5 Key Points: Labour vs. Conservative Government for SMEs

Doesn’t five years pass quickly? It only feels like a couple of years ago we were last at the polls voting to give David Cameron a second term. Yet here we are, once again, scouring the manifestos to see what a vote for either of the main political protagonists would mean for us.

This time around, unprecedented challenges lay ahead regardless of the victorious party, with the potential impact of decisions reaching far and wide. But as a business owner, Brexit deal aside, what can you expect from the Labour Party or the Conservatives if they are elected? This is our completely neutral guide.

Business tax

Conservative – The government will keep the rate of corporation tax at the current 19 percent mark until April 2020, when it plans to reduce it to 17 percent.

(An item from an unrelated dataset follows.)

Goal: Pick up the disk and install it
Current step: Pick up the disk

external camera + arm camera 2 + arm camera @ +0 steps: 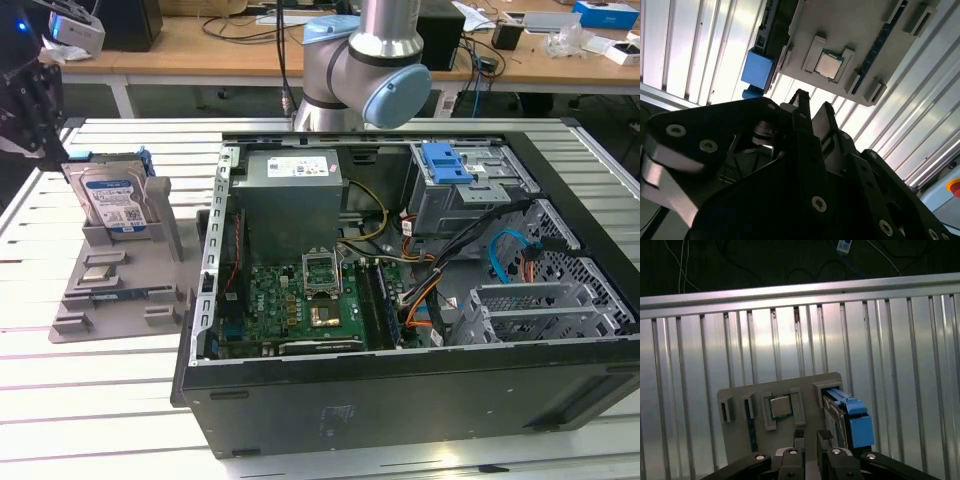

It also plans to simplify the tax system for small businesses.

Labour – The Labour Party intends to make significant changes to the current business tax regime, with the main rate of corporation tax rising steadily to 26 percent by 2020/21. Smaller businesses will be protected from these rises as those with annual profits below a £300,000 threshold will pay 20 percent in 2018/19 and 21 percent in 2021/21.

Labour also plans to exclude small businesses with a turnover of less than £85,000 from plans to introduce quarterly reporting and wants to introduce an excessive pay levy on companies with high levels of pay.      

Business Rates

Conservative – It is exploring the option of introducing self-assessment into the valuation process for business rates and plans to conduct a wide-scale review to make sure business rates properly account for online businesses.

Labour – Wants to exclude new investment in plant and machinery from business rate valuations and plans to switch from the Retail Price Index (RPI) to the Consumer Price Index (CPI) when inflating business rates. It also plans to assist businesses facing significant rate rises via a transitional relief fund and reduce the time between valuations.

Infrastructure

Conservative – Guarantees that every business in Britain will have access to high-speed broadband by 2020. It also claims that routine small business and consumer banking services will be offered by rural post offices.

Labour – Wants to roll out universal superfast broadband by 2022 across the UK and plans to appoint a ‘digital ambassador’ to work with tech start-ups to promote investment into British micro-businesses. The National Investment Bank and regional development banks will also identify funding gaps and help businesses that are unable to secure funding.   

Employment

Conservative – Will increase the National Minimum Wage to 60 percent of median earnings by 2020 and double the immigration skills charge levied on businesses that employ migrant workers to £2,000 a year. Employers will also be provided with amended health and safety regulations and a needs assessment for mental health.

Labour – Has proposed the introduction of four new public bank holidays and intends to raise the Minimum Wage to the level of the Living Wage by 2020. It also intends to ban all unpaid internships and zero-hours contracts and plans to shift the burden of proof so that a worker is assumed to be an employee unless the employer can prove otherwise.

Regulation

Conservative – Wants to ensure 33 percent of all central government purchasing comes from small businesses and intends to give all employees the right to request information relating to the future of their company. It also wants to give businesses the right to insist on a digital signature and cancel contracts digitally. Companies operating online will have to provide digital receipts and give clearer terms and conditions.

Labour – Any company bidding for a government contract must pay its own suppliers. It also wants to introduce fines for persistent late payers in the private and public sector.